Eu nem sabia dizer se o que eu sentia era vontade, medo ou arrependimento. Provavelmente os três ao mesmo tempo.

Quando o Higor apareceu na porta do meu quarto com o violão pendurado no ombro e um sorriso maior que ele, eu já sabia que vinha ideia absurda.

— Lipe, junta todo mundo lá fora. Hoje vai ter lual! — Ele anunciou, como se estivesse inventando o evento do século.

— Agora? — perguntei, meio cansado, meio sem paciência.

— Agora. A brisa tá boa, o céu tá limpo e eu tô inspirado. — Ele piscou, depois completou: — E você tá precisando de um clima mais suave. Tá com cara de quem brigou com o travesseiro.

Se ele soubesse...

Veronica e a namorada já estavam arrumando umas cangas, rindo e comentando alguma fofoca inútil. Kaio estava encostado na parede da varanda, braços cruzados, usando uma camiseta leve que deixava o peito marcado e os ombros largos à mostra. Ele até tentou disfarçar, mas quando olhou pra mim, aquele micro-sorriso escapou. Aquele sorriso que só eu sabia o significado.

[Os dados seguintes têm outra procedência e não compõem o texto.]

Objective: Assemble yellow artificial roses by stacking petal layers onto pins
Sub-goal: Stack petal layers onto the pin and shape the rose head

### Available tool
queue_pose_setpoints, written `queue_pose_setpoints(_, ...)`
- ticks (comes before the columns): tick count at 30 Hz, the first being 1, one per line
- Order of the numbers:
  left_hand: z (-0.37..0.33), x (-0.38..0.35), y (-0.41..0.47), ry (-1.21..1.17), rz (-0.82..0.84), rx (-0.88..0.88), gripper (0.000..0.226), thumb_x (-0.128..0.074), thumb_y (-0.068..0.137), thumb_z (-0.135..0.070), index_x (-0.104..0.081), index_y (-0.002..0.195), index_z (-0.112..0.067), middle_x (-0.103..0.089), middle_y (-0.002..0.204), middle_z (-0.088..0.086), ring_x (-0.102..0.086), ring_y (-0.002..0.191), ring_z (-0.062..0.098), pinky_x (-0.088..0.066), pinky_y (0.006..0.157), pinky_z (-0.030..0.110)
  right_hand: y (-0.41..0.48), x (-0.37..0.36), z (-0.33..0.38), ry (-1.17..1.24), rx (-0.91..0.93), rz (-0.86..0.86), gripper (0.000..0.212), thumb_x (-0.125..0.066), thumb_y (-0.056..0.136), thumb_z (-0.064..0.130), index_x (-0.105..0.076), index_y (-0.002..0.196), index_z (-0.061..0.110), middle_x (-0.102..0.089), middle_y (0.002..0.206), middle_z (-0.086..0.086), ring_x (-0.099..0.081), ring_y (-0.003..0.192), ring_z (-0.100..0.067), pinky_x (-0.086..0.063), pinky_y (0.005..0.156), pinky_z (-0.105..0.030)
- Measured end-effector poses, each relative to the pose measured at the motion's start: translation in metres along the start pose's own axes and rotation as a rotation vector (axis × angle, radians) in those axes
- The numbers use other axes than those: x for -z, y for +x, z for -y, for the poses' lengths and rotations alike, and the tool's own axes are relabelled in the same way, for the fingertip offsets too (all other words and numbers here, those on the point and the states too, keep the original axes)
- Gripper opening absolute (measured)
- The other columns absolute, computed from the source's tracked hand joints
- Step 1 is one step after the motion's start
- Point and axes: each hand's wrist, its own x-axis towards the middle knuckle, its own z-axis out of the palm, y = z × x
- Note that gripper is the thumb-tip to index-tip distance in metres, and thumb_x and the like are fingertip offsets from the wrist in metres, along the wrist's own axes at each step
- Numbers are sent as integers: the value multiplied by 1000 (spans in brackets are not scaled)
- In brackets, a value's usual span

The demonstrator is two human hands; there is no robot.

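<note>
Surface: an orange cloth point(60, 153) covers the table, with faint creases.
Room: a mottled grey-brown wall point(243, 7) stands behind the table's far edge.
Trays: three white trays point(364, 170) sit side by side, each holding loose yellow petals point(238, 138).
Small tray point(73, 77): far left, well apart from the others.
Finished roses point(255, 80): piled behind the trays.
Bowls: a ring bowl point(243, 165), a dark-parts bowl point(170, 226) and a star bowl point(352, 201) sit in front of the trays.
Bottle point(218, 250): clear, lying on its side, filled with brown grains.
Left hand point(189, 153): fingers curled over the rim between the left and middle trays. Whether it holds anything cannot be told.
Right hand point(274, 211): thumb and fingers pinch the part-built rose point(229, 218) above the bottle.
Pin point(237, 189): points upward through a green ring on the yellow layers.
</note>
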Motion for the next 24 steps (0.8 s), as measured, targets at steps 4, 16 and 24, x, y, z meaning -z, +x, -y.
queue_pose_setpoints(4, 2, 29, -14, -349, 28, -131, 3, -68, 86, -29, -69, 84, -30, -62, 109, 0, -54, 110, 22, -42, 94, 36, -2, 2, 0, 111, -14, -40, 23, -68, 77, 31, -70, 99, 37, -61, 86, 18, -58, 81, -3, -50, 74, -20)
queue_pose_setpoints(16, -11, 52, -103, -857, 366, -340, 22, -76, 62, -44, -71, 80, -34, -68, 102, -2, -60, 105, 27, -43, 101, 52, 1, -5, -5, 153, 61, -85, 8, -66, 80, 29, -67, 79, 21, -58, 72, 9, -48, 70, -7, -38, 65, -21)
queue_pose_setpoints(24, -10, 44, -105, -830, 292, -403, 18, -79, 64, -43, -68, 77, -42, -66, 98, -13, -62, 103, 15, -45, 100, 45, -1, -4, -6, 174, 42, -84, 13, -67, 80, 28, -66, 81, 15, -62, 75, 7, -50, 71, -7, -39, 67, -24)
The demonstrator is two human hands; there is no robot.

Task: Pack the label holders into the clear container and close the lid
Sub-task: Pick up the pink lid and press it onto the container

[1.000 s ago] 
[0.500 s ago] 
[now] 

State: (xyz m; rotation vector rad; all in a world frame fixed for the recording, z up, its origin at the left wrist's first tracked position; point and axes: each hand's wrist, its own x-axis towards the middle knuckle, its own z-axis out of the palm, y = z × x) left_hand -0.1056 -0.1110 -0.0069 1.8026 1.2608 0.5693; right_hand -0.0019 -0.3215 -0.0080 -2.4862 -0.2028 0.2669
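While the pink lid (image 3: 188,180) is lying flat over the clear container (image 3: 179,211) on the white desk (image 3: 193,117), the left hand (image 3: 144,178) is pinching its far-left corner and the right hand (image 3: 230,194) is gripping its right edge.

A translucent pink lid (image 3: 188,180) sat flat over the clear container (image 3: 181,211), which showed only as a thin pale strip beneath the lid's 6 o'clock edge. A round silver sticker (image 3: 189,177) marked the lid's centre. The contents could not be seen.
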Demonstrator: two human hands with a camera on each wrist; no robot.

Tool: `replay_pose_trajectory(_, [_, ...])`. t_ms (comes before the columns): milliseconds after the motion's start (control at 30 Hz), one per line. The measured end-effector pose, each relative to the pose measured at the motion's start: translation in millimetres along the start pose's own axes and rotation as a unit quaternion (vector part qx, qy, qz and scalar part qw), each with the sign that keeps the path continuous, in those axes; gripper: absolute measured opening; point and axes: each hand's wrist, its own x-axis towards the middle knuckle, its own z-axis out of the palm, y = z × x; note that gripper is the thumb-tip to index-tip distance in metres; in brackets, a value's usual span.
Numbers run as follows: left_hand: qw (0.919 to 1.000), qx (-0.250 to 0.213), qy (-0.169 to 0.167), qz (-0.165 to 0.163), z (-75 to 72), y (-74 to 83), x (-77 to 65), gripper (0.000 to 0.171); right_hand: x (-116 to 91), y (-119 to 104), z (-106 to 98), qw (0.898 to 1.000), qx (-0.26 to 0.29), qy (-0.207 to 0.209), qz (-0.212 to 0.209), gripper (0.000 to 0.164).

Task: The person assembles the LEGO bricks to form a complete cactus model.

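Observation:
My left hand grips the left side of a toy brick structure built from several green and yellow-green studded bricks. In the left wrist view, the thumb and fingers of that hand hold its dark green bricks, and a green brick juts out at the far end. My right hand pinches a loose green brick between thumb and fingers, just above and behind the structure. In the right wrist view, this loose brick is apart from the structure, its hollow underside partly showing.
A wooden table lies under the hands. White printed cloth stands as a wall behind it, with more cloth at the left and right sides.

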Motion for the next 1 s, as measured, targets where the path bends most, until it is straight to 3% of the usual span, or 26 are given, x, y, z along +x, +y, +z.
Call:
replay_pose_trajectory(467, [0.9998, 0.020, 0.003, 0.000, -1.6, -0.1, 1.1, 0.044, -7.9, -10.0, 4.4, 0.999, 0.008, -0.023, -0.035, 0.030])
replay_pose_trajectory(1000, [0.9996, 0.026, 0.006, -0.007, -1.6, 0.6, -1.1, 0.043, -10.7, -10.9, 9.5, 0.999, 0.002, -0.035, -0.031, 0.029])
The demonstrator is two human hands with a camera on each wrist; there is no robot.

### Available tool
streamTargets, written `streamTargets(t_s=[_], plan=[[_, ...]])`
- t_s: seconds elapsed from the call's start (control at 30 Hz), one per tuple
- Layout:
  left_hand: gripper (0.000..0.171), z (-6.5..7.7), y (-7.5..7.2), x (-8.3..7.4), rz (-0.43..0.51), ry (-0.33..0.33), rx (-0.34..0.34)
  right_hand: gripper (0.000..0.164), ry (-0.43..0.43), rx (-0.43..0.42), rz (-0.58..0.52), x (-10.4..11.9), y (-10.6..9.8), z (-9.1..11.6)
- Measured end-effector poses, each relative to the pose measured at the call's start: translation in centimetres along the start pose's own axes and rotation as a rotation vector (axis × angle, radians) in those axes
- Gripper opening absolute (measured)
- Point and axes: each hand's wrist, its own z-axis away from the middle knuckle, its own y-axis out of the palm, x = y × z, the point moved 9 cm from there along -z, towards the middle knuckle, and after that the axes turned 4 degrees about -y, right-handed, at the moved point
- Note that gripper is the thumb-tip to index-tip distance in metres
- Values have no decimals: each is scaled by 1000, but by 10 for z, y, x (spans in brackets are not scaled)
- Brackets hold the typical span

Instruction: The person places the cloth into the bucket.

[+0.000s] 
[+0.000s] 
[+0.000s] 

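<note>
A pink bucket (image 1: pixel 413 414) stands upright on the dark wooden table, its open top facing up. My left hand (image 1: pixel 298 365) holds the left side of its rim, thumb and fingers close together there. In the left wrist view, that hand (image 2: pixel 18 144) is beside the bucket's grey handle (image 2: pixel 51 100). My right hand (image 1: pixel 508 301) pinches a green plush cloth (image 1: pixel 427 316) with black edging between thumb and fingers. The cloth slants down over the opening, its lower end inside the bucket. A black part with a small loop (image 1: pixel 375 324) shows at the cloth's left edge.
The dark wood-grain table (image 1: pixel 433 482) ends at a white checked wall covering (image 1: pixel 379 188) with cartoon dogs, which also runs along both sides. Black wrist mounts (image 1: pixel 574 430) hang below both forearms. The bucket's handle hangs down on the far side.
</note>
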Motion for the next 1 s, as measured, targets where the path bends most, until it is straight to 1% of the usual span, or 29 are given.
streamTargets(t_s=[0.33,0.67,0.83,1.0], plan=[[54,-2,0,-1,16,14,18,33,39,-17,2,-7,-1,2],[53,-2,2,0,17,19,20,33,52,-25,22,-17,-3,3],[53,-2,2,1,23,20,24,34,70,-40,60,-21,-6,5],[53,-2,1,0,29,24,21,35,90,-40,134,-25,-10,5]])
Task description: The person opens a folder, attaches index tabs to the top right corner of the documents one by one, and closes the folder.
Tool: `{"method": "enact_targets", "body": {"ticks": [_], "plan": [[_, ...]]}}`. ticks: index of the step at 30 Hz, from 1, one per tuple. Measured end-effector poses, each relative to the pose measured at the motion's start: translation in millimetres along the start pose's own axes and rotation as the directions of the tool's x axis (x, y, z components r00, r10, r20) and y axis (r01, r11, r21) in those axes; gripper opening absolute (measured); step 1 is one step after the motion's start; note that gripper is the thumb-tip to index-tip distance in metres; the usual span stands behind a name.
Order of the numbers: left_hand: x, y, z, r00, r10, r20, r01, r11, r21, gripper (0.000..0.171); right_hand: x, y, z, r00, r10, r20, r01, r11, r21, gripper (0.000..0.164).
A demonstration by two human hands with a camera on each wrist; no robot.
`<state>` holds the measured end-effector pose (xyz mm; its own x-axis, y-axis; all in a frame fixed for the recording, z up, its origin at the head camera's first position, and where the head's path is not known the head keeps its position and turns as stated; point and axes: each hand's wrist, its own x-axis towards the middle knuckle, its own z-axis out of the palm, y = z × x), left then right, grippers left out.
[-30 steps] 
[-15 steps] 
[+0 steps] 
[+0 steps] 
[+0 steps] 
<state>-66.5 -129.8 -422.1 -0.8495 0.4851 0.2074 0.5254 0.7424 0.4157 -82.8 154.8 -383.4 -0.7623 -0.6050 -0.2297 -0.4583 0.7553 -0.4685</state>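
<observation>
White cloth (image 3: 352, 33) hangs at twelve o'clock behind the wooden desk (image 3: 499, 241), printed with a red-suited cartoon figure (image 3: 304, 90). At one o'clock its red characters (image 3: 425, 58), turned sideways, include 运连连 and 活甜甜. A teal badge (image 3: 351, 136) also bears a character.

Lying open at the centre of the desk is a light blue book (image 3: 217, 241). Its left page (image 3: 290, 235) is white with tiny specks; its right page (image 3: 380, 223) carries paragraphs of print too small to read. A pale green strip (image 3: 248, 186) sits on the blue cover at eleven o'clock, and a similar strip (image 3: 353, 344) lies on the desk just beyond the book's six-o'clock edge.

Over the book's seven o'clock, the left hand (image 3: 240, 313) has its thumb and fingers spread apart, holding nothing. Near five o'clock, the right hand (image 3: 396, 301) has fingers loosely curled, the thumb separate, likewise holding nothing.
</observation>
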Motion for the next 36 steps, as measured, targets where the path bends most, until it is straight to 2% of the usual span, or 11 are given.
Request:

E esse foi o motivo exato de o meu estômago virar.

Caminhamos todos juntos até a praia. Era só atravessar as dunas e pronto: a areia fria, o barulho das ondas e o escuro azul da noite esperavam por nós. Higor acendeu uma fogueira pequena, dessas improvisadas, e sentou-se no meio de todo mundo, afinando o violão.

— Beleza, vocês vão ouvir uma obra de arte, — ele avisou, confiante demais.

Eu sentei numa canga ao lado de Veronica, mas meu foco estava... bom, estava um pouco além. Kaio sentou atrás de mim, numa distância segura, mas eu sabia que não era segura coisa nenhuma. Eu sentia o olhar dele no meu pescoço, nos meus ombros, no jeito que eu respirava.

E isso era o problema.

Higor começou dedilhando uma melodia doce, meio melancólica. Quando reconheci, fechei os olhos imediatamente.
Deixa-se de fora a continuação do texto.